Shafqat Hussain has been on death row since 2004 when he was sentenced for kidnapping and killing a seven-year-old boy.

But in the early hours of Tuesday morning, he won yet another last-minute stay following a campaign by rights activists who say Hussain was a minor at the time and was beaten by police into making a false confession.

“We were ready for the execution today but now we have postponed following the order of the court,” said Qazi Naseer Ahmed, the superintendent of Karachi central jail. “All the arrangements were made to execute him at 4am.”

Despite the previous delays, his lawyer, Tariq Hassan, said Hussain and his family had given up hope. “He was in a state of fear and ate nothing for the whole night,” he said.

The latest delay follows the supreme court’s decision to set up a three-judge bench to scrutinise a case that no other court has been prepared to throw out.

Lawyers from the Justice Project Pakistan, a human rights law firm, have cast doubts over Hussain’s conviction, with claims he was tortured by police into implicating himself. They also claim Hussain was only 14 at the time of the killing of the seven-year-old boy in Karachi. Under Pakistani law children cannot be sentenced to death.

Rather than being examined by a juvenile court, Hussain was tried under special laws in an anti-terrorism court designed to deliver faster convictions than Pakistan’s regular judicial system.

Activists have argued a recent inquiry by the Federal Investigation Agency that found he was an adult at the time of the crime only “selectively considered facts” over Hussain’s age and that officials suppressed key documents, such as his school record.

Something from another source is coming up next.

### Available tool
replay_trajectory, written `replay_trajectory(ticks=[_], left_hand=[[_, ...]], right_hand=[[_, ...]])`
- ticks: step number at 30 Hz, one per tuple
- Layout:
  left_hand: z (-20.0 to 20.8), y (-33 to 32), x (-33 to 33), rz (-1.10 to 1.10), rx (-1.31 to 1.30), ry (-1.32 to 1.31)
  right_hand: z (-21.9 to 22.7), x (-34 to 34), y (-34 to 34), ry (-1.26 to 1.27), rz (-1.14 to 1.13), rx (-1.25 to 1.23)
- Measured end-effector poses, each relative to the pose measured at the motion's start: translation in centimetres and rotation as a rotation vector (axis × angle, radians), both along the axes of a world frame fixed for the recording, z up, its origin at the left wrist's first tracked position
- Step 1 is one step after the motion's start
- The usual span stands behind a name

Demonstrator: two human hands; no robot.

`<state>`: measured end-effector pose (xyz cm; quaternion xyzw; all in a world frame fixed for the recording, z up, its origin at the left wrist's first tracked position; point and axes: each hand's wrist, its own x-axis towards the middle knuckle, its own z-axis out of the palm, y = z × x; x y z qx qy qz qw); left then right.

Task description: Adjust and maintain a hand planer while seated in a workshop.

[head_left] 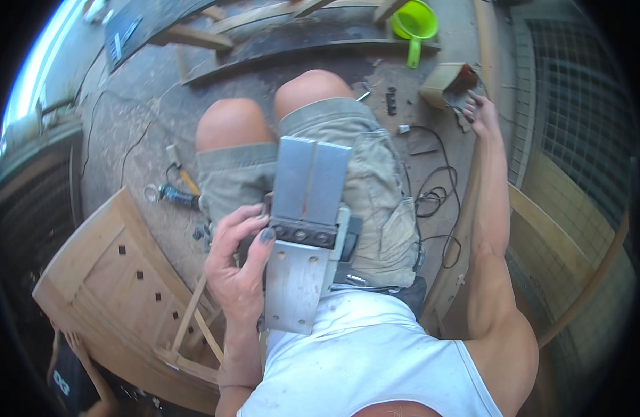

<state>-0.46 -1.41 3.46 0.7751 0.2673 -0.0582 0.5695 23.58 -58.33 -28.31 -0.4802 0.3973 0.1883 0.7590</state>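
Left hand (pixel 238 260) pinching planer (pixel 296 283) by left edge; right hand (pixel 481 115) at box (pixel 439 85) ahead-right of planer, fingers curled, cannot tell if gripping anything

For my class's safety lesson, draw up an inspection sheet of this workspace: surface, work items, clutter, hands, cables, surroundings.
Surface: floor stained, with scattered debris.
Work items: planer-like tool over the lap, metal plates facing up; beige box at right.
Clutter: bright green handled container and grinder-like tool on the floor.
Hands: left hand has its fingers at the planer-like tool's edge; right hand is at the box's mouth, contents of its grasp unclear.
Cables: black cable looped on the floor at right.
Surroundings: curved wooden piece at left, another person's hand by its edge.
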Motion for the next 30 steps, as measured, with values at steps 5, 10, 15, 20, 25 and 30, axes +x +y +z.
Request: replay_trajectory(ticks=[5, 10, 15, 20, 25, 30], left_hand=[[0.2, 0.1, -0.3, -0.012, 0.001, -0.009], [-0.4, 0.4, -1.1, 0.028, 0.087, -0.108], [-0.7, 0.3, -1.2, 0.073, 0.061, -0.066], [-2.1, 0.9, -2.7, 0.02, -0.002, -0.191], [-2.1, 1.9, -4.1, -0.049, -0.081, -0.246], [-3.2, 2.4, -3.9, -0.07, 0.012, -0.384]], right_hand=[[18.9, -6.9, 14.5, -0.077, 0.523, -0.259], [33.9, -13.8, 24.2, -0.309, 0.943, -0.383], [37.3, -18.0, 26.5, -0.463, 1.124, -0.42], [39.9, -17.1, 28.9, -0.518, 1.3, -0.577], [40.7, -14.4, 31.0, -0.48, 1.307, -0.812], [40.0, -12.1, 34.6, -0.459, 1.383, -0.895]])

Hussain’s execution became imminent after he was caught up in the national crackdown against terrorism that followed the 16 December massacre of more than 130 boys at a school in the city of Peshawar by Pakistani Taliban gunmen.

Related: Pakistani school attackers ‘were told to kill soldiers’ after massacre of pupils

One of the government’s first actions after the attack was to scrap an informal death penalty moratorium pushed on the country by western powers. In a country with a weak criminal justice system and the largest death row in the world, the decision led to the fast-tracking of cases that often had nothing to do with Islamist terrorism.

At least 150 people have been executed in recent months, according to Amnesty International, which said: “Pakistan is fast turning into one of the world’s top executioners.”

Senior international officials, including a delegation of EU diplomats, have lobbied the Pakistani government to review the case. Four senior UN experts have also warned Pakistan that going ahead with the execution “would be utterly unacceptable and in flagrant contravention of Pakistan’s national and international obligations”.